In the poor neighborhoods of Marseille, the “anxiety” of the RN pushed the vote

In the poor neighborhoods of Marseille, the “anxiety” of the RN pushed the vote
In the poor neighborhoods of Marseille, the “anxiety” of the RN pushed the vote

At the Oliviers, abstention had approached 65% three weeks ago during the European elections, significantly more than the 48.51% at the national level. Kaoutara, just 18 years old, had not moved: “I hadn’t taken it seriously but now, the more I see the news, the more I see that it is serious”, slips the young woman, abaya and blue veil, who refuses to give his last name.

“As long as we have a choice, it would be better to go and vote,” says Nabil Agueni, 40, as he leaves the office located at the foot of the Castellane estate, where football legend Zinedine Zidane grew up. He had also skipped the previous election: “I came to counter the FN (now the National Rally, Editor’s note) because it is going to take away all aid. The country needs help, we are not all equal.”

Inès Daoud voted for the first time at 19, with her mother Ouahiba. “Honestly, we don’t want the RN. We don’t have a specific party, but in the family there is a mix, from Algeria, the Comoros, Morocco,” Ouahiba says.

“The possibility of the extreme right worries me because we are in a working-class, cosmopolitan city and it could disrupt the ‘good life’ we have here. We risk the release of racist speech in public services “, fears for his part Jean-François Pepin, 49 years old, specialized educator who came to vote with his family in the 3rd, a more central district but with pockets of poverty among the worst in Europe.

“Racist speech has been released on social networks with lots of phrases like ‘Go home!’, so if the extreme right comes to power, I’m afraid it will be released even more everywhere and that we will be mistreated,” confides Anissa Hamadi, 26, who has “spoken a lot to convince other people to go and vote.”

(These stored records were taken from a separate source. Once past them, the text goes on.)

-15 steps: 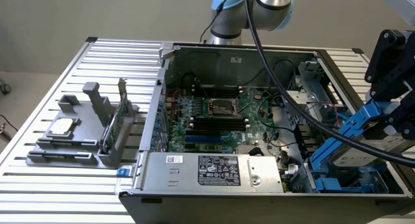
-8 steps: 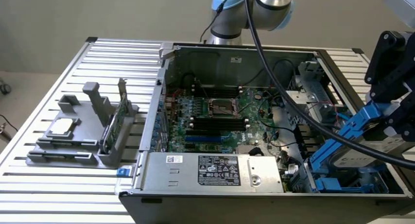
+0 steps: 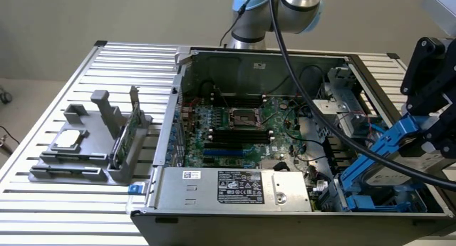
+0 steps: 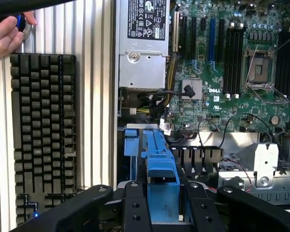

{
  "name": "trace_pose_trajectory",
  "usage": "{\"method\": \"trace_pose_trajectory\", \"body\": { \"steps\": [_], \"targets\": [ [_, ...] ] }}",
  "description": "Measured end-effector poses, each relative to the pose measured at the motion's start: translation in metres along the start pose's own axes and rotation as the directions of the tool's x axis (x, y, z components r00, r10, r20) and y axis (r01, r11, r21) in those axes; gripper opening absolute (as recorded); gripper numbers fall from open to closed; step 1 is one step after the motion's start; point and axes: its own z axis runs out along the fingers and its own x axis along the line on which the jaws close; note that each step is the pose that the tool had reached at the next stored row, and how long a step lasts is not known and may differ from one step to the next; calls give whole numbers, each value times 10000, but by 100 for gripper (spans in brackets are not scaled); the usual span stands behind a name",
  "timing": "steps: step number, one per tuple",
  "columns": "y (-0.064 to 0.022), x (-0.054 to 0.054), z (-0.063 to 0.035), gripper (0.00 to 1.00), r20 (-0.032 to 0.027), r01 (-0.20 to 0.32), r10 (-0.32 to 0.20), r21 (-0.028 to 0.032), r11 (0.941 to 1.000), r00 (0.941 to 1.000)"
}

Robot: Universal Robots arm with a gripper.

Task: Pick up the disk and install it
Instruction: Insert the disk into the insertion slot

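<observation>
Open PC case (image 3: 187, 104) on slatted table (image 3: 78, 214), w/ the disk (image 3: 388, 150) tilted over its drive bay (image 3: 409, 197) at the exterior view's right, claw (image 4: 165, 212) pinching it on 2 sides; risk: tilt jams it in bay, or black cable (image 3: 279, 30) snags.

Robotics lab: opened computer case (image 3: 235, 70) on a slatted metal workbench (image 3: 64, 211).
</observation>
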Motion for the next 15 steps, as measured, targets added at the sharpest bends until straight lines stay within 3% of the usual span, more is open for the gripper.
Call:
{"method": "trace_pose_trajectory", "body": {
  "steps": [15],
  "targets": [
    [-15,13,87,33,12,12,-12,-1,10000,10000]
  ]
}}
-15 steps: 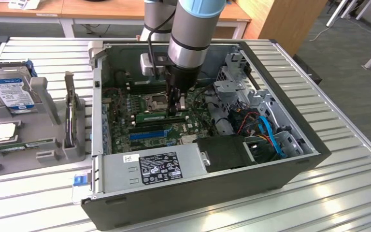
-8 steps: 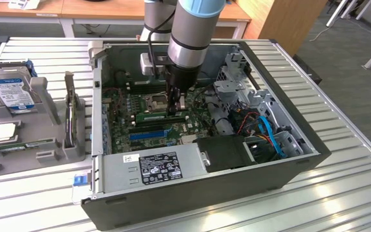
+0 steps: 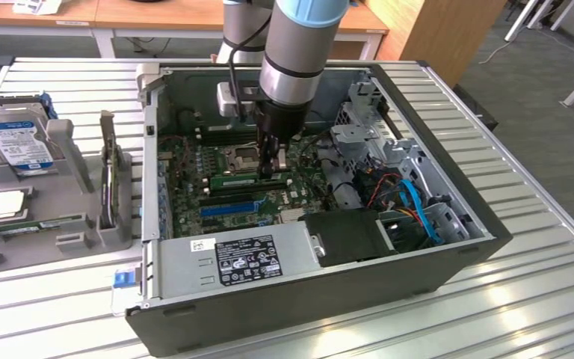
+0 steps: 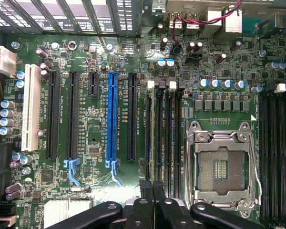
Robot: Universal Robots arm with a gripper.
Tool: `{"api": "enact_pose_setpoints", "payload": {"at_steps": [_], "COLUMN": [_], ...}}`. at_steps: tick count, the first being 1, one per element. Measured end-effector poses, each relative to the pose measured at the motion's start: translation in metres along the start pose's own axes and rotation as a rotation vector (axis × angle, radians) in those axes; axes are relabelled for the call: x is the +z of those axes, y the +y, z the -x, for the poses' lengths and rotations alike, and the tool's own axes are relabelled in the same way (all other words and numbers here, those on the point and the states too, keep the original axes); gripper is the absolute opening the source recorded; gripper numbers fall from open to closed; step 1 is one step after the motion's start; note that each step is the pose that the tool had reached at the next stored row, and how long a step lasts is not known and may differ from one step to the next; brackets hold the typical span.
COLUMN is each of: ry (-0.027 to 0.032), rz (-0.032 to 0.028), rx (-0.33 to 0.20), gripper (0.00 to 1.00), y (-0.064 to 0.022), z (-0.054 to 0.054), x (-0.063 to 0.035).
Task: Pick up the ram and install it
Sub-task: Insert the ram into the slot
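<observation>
The white-and-black label [image 3: 245,259] on the power supply [image 3: 192,269] is carrying print that cannot be read. The ram [image 3: 242,180], a thin green stick, is standing on edge in a black motherboard slot beside the processor socket [image 3: 242,155], and the gripper [image 3: 270,170] is pinching its top edge.
</observation>
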State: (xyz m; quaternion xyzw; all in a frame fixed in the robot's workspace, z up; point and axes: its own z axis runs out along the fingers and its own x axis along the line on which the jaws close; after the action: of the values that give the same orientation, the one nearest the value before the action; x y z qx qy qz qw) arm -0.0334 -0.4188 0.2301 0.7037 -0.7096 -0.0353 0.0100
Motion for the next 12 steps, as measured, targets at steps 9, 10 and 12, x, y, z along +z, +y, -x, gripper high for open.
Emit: {"api": "enact_pose_setpoints", "payload": {"at_steps": [9,10,12], "ry": [0.0003,0.0003,0.0002], "rz": [0.0002,0.0002,0.0001], "rx": [0.000,0.000,0.000], "gripper": [0.12,0.12,0.12], "y": [0.0000,0.0000,0.0000], "z": [0.0007,0.0006,0.0006], "x": [0.0004,0.0005,0.0008]}}
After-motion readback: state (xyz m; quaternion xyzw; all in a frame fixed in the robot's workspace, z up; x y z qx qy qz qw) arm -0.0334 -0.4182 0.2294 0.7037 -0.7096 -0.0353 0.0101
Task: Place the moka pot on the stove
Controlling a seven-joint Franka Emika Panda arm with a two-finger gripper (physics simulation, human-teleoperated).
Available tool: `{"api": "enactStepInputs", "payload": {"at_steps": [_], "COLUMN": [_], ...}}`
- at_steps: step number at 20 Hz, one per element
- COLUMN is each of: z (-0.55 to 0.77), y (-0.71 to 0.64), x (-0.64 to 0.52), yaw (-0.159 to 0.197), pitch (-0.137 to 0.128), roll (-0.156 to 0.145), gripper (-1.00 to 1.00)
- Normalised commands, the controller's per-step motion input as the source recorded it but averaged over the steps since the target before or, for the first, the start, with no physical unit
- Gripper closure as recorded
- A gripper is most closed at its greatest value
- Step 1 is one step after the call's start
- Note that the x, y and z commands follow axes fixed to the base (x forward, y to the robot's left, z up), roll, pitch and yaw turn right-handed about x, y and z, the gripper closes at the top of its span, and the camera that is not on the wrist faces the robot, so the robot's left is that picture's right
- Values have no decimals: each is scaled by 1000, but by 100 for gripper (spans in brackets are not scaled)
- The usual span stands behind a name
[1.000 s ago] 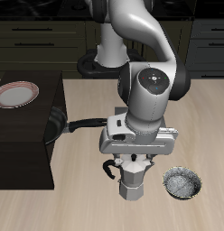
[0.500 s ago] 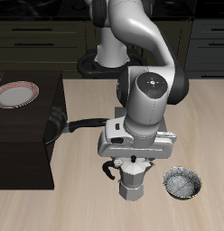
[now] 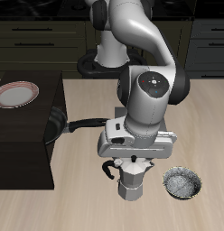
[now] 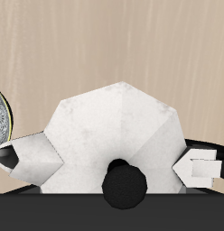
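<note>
The table (image 3: 87, 117) stretched pale and wide, the stove (image 3: 23, 108) at one end. The arm (image 3: 145, 81) hung over the moka pot (image 3: 133, 183), which stood near the front edge, beside a small metal bowl (image 3: 182, 183). The gripper (image 3: 134, 161) sat over the lid; whether it pinched, I couldn't tell.

Wooden table (image 3: 78, 194) with moka pot (image 3: 132, 183), metal bowl (image 3: 182, 184).

shallow metal bowl (image 3: 182, 183) near table's front edge, black frying pan (image 3: 64, 129)
</note>
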Motion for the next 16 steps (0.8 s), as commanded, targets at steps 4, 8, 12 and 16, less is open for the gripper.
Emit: {"api": "enactStepInputs", "payload": {"at_steps": [4,8,12,16], "z": [85,273,298,147], "y": [-4,38,133,55], "x": [5,-98,-339,-255], "yaw": [16,-13,-25,44], "pitch": [-32,-46,-69,-60], "roll": [-19,0,40,22], "gripper": [100,100,100,100]}}
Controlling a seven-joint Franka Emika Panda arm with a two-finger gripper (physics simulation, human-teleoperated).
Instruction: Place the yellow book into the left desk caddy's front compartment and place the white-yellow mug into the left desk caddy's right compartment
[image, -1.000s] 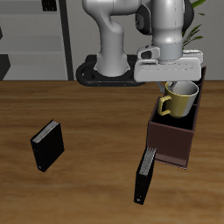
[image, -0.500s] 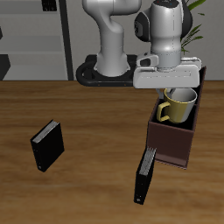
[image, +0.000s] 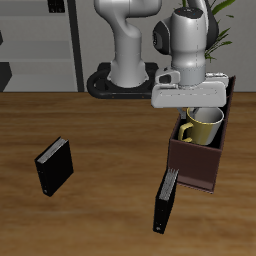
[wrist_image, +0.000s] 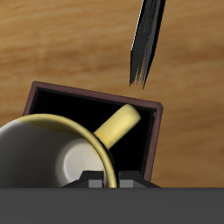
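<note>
The white-yellow mug sits upright inside the dark brown left desk caddy, in its rear part, with its yellow handle pointing across the dark compartment. My gripper hangs just above the mug's rim, open, and holds nothing. In the wrist view the mug fills the caddy directly below me, and my fingers do not show there. The yellow book is out of view.
A black book leans on edge against the caddy's outer wall near the table's front edge; the wrist view shows this book too. Another black book stands apart on the wooden table. Shelving and a plant stand behind the robot's base.
My gripper has risen from around the mug to just above it. The mug stayed down in the caddy and settled a little lower.
</note>
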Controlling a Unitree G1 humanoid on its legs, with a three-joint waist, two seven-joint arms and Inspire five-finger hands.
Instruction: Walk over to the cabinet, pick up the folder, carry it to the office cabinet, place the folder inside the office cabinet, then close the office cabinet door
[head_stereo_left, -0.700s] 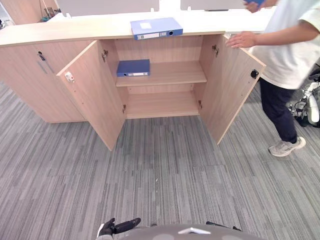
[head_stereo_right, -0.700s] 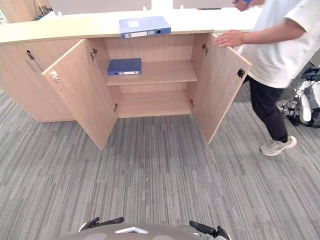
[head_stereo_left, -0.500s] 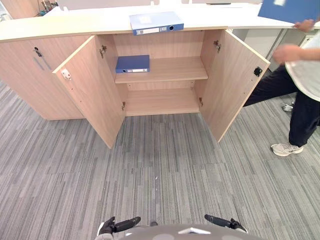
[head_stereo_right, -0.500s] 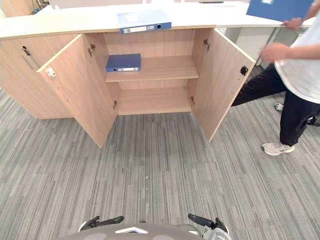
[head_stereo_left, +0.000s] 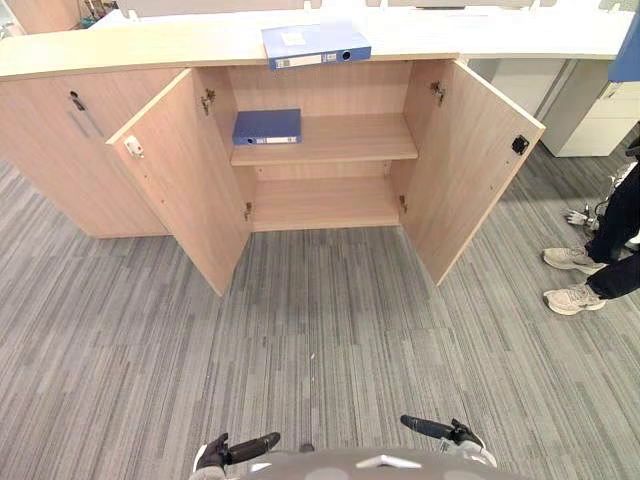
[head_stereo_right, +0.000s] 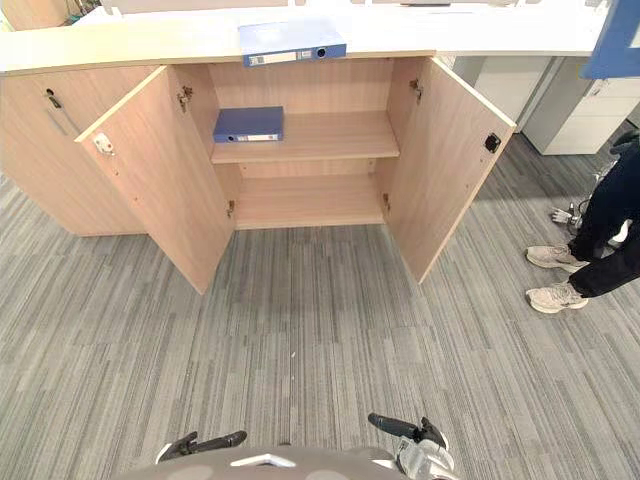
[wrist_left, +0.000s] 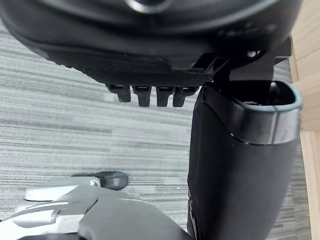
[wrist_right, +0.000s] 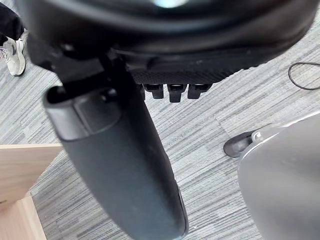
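The office cabinet (head_stereo_left: 150, 45) spans the upper frame, both doors (head_stereo_left: 185, 190) swung wide. A person's legs (head_stereo_right: 612, 225) stand at the right edge. A blue folder (head_stereo_left: 315, 45) lies on the cabinet top, upper centre, well apart from both hands; its white labels are too small to read. A second folder (head_stereo_left: 267, 127) lies on the upper shelf. The left hand (head_stereo_left: 235, 451) and right hand (head_stereo_left: 440, 431), at the bottom edge, are empty, fingers straight.

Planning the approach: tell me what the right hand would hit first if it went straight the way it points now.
Probably the grey carpet: the right wrist view looks along the right hand at floor, with nothing between. The cabinet stands well ahead, but depth is unclear.
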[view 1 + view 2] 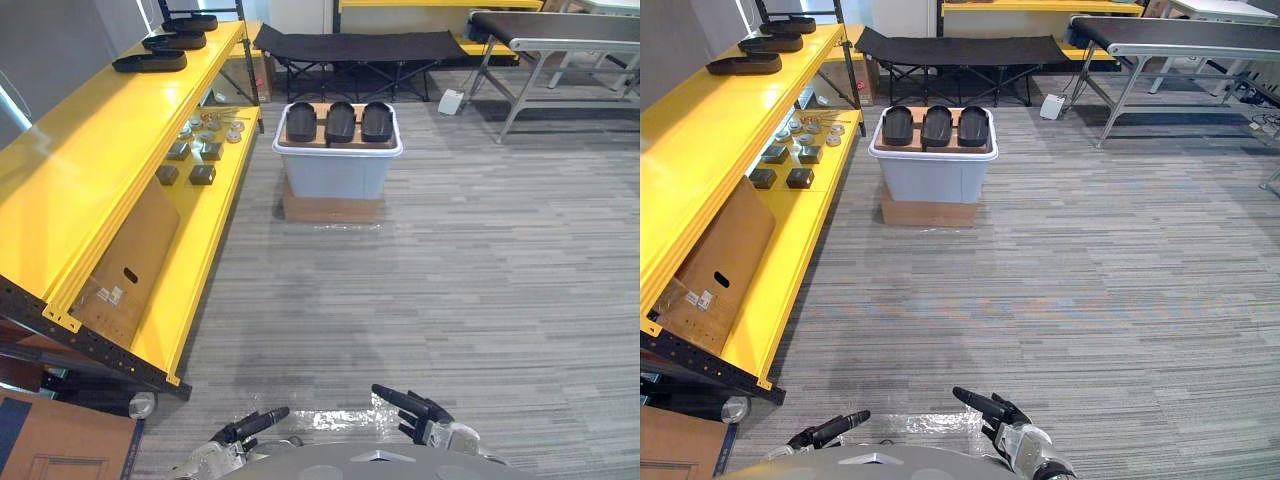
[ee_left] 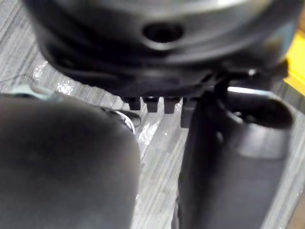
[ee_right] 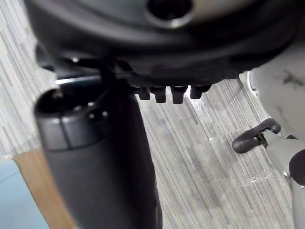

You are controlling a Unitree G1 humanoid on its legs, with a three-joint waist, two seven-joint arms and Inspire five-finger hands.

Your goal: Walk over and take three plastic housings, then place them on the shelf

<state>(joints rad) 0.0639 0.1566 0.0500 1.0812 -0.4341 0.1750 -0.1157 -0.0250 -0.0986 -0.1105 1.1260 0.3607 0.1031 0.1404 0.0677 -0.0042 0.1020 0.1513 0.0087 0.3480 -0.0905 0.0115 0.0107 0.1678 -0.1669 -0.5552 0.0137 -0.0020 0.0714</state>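
Left robot hand (image 1: 252, 424), right robot hand (image 1: 418, 408) spread, empty; housings (image 1: 339, 122) atop bin (image 1: 335, 175) near shelf (image 1: 105, 140).

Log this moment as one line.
three black plastic housings: atop white plastic bin, untouched | left hand: open, empty | right hand: open, empty

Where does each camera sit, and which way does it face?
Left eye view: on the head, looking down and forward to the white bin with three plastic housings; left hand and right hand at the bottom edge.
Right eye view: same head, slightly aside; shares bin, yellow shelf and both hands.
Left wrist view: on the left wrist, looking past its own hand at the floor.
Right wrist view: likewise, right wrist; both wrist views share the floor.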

A building in the Cité des Oliviers in Marseille PHOTO AFP / BORIS HORVAT

Ms. Hamadi also invites people from smaller towns and the media not to “caricature” her neighborhood. “When people talk about our district, they say that ‘it’s not very famous, that there are only thugs’, I want to tell them ‘Come see us, meet us before you judge’. I am the daughter of Comorian immigrants, I am an engineer in aeronautical logistics!”

On this subject, the largest Olympique de Marseille supporters’ club, the South Winners, appealed to the 80,000 or so Marseillais who voted for Jordan Bardella in the European elections because “the situation is serious”. And recalled that the “successive waves of immigration have created the people of Marseille and their cosmopolitan identity”.

Hallidji Aboubacer leaves the polling station at the Saint-Just Corot school, which is next to a run-down condominium. He is proud to announce that for once his children will also come to vote, because “in terms of the economic and social situation, it is very worrying.”

“I knew who I wouldn’t vote for, but not who I was going to vote for. I took a ballot paper with a young person on it,” adds this 55-year-old professional integration advisor.

– “Is this an RN MP here?” –

In these constituencies, the outgoing deputies are two LFI, Manuel Bompard, party coordinator, and Sébastien Delogu, who brandished a Palestinian flag in the National Assembly, or the very discreet Gisèle Lelouis of the RN. Many of those interviewed do not know them.

Outgoing LFI MP Manuel Bompard votes in Marseille in the first round of legislative elections on June 30, 2024 PHOTO AFP / CLEMENT MAHOUDEAU

“Oh, she’s an RN MP here? I didn’t know. I can’t understand voting for the RN,” explains Abdallah Saïdi. However, this 35-year-old self-employed person will vote blank, as usual.

“For the moment, there are no convincing elected officials” and LFI, which scored more than 72% in the European elections in its office, does not excite him. “They come with a kind of propaganda about Palestine, it obviously concerns me what is happening in Gaza, we are human, but to help them you must first help yourself. And here, we don’t there is not enough infrastructure. There is nothing, just a community center where seniors play the lottery.

And for Karim, who does not wish to give his name, there are “of course North Africans and blacks who vote RN in this neighborhood, but not out of conviction, because they want change.”